A.ユウは今小学校高学年ですが、現在のところいじめなどはないようです。ただ、これからあるかもしれませんし、差別的な視線や偏見を持たれたという方もいらっしゃいます。これは私の考え方ですが、生まれたときからいじめは覚悟していましたし、いずれいじめに遭う前提でユウの子育てをしてきました。いじめにあっても最終的には自己肯定できるようにもともと明るい性格にしようと意識的に接してきました。
Q.急に悪く言われた時の対処法は?
A.3~4歳くらいのとき、同じくらいの歳の子に通りがかりに「ヘンな顔!」と言われたことはあります。ただ、3~4歳くらいの子は発達的にもまだ思ったことを心の中にとどめておくのが難しい段階です。ゆっくり話ができるようであれば「そう思ったんだね。でもそんなことを言われると悲しいよ」など、相手がどう思うかを伝えてあげるといいと思います。また、悪い言葉や視線をあびたとしても、その100倍いい言葉ややさしい視線をあげればいいと私は考えてきました。悪い言葉をかけてくる相手と継続的な付き合いがないのであれば、一喜一憂しないのがいいと思います。継続的であればそれはいじめですので相手やその保護者、教師などを交えて対策をとる必要があると思います。
自覚について
Q.本人は口唇口蓋裂であることを理解している?
A.口唇口蓋裂という言葉を使って説明したことはありませんが、お口や口の中が裂けたまま生まれてきたことは自覚しています。手術をするときにはそれが何の手術なのか・なぜその手術をするのかを本人に説明する必要があります。生後4か月の口唇裂の手術のときも(もちろん本人はまだわかっていませんが)その説明をしています。言葉を理解しはじめた口蓋裂の手術のときにも同じように説明しています。

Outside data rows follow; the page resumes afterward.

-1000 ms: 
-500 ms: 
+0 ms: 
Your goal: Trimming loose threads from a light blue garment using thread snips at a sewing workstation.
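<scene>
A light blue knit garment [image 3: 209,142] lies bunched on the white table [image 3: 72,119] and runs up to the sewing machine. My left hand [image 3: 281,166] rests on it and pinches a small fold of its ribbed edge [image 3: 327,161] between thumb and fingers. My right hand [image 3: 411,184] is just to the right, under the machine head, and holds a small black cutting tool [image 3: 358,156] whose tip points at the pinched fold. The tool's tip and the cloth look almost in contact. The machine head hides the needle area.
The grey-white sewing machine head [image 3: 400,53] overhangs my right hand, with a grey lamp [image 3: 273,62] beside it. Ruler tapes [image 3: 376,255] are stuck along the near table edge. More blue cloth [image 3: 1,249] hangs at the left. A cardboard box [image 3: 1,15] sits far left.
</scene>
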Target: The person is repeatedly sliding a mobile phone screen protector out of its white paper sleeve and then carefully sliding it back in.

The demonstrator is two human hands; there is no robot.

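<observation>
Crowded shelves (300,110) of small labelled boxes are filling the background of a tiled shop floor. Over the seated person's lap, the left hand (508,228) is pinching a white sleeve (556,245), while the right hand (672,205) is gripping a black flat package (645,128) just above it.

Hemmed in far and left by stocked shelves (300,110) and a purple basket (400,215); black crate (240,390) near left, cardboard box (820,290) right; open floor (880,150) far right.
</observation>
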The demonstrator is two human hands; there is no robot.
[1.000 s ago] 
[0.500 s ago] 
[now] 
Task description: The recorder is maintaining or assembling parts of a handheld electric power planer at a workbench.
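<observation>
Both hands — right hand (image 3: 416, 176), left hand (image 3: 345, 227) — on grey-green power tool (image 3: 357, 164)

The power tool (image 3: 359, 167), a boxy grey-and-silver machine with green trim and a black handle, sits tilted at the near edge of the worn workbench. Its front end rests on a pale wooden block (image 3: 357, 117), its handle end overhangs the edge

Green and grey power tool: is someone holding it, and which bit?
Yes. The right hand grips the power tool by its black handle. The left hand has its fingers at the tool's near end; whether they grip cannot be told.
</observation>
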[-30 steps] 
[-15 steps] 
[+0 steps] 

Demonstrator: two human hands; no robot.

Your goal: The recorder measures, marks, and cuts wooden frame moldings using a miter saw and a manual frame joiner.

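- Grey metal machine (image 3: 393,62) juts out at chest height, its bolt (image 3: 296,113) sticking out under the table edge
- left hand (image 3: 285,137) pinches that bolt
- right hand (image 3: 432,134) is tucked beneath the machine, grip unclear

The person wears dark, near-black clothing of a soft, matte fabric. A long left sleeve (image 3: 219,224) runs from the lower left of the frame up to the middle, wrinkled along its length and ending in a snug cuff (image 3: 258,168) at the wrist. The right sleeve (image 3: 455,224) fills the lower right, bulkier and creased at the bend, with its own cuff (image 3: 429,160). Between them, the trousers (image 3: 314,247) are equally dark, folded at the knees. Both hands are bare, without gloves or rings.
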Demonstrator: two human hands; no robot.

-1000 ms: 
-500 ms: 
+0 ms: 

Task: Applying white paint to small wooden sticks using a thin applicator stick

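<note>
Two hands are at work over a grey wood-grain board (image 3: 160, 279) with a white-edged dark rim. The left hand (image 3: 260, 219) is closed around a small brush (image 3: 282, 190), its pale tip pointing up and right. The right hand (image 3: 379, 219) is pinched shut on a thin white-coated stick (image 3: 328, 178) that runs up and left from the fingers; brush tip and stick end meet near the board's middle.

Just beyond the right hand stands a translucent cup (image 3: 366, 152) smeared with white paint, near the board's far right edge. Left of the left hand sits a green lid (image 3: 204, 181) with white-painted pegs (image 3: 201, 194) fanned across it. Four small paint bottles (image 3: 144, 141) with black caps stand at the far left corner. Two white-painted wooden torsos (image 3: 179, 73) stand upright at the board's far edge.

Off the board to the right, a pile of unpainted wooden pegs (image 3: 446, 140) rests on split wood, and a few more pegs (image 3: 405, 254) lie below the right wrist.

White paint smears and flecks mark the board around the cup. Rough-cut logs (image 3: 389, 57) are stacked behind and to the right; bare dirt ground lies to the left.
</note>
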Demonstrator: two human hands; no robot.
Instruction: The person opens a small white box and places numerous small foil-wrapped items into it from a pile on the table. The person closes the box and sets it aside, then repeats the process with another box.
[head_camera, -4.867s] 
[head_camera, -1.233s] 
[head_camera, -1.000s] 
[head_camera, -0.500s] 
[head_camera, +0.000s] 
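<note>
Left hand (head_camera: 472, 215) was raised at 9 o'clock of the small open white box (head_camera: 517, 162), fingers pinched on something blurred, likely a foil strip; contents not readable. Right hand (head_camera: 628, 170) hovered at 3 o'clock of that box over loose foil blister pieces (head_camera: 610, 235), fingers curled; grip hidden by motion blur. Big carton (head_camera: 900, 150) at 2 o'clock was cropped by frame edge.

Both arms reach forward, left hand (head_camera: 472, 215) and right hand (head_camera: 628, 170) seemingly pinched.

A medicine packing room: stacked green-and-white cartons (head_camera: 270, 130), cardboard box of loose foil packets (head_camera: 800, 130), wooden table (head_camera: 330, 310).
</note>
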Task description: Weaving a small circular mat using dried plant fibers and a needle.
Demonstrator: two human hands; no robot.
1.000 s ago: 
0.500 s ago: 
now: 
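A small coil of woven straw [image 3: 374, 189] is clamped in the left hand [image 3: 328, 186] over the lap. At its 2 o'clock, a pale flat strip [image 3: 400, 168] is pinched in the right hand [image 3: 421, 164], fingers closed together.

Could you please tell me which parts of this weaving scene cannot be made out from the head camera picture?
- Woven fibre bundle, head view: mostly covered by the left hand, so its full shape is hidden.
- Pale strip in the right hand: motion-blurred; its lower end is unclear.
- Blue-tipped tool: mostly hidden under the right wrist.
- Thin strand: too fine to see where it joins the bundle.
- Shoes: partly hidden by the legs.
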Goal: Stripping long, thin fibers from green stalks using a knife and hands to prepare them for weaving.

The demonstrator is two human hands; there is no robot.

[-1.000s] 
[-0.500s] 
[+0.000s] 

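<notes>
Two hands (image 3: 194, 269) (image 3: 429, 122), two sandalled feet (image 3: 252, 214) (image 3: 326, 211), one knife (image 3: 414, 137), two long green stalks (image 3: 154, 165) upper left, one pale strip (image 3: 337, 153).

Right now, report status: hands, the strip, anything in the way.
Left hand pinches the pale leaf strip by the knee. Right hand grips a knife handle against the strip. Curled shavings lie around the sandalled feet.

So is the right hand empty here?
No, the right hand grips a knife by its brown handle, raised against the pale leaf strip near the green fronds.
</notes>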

日常的には、赤ちゃんの時の写真はよく見ており、それが自分だともちろん分かっています。自分でも「チーちゃんのくち」という口唇裂の絵本を引っ張り出して眺めていたりします。
Q.口唇口蓋裂であることを、本人は周りに隠したがらない?
A.今のところですが隠したがる様子はありません。手術の前には、「こんな手術をする」と自分からお友だちや先生に話をしているようです。口の中の穴を見せてほしいと言われると抵抗なく見せています。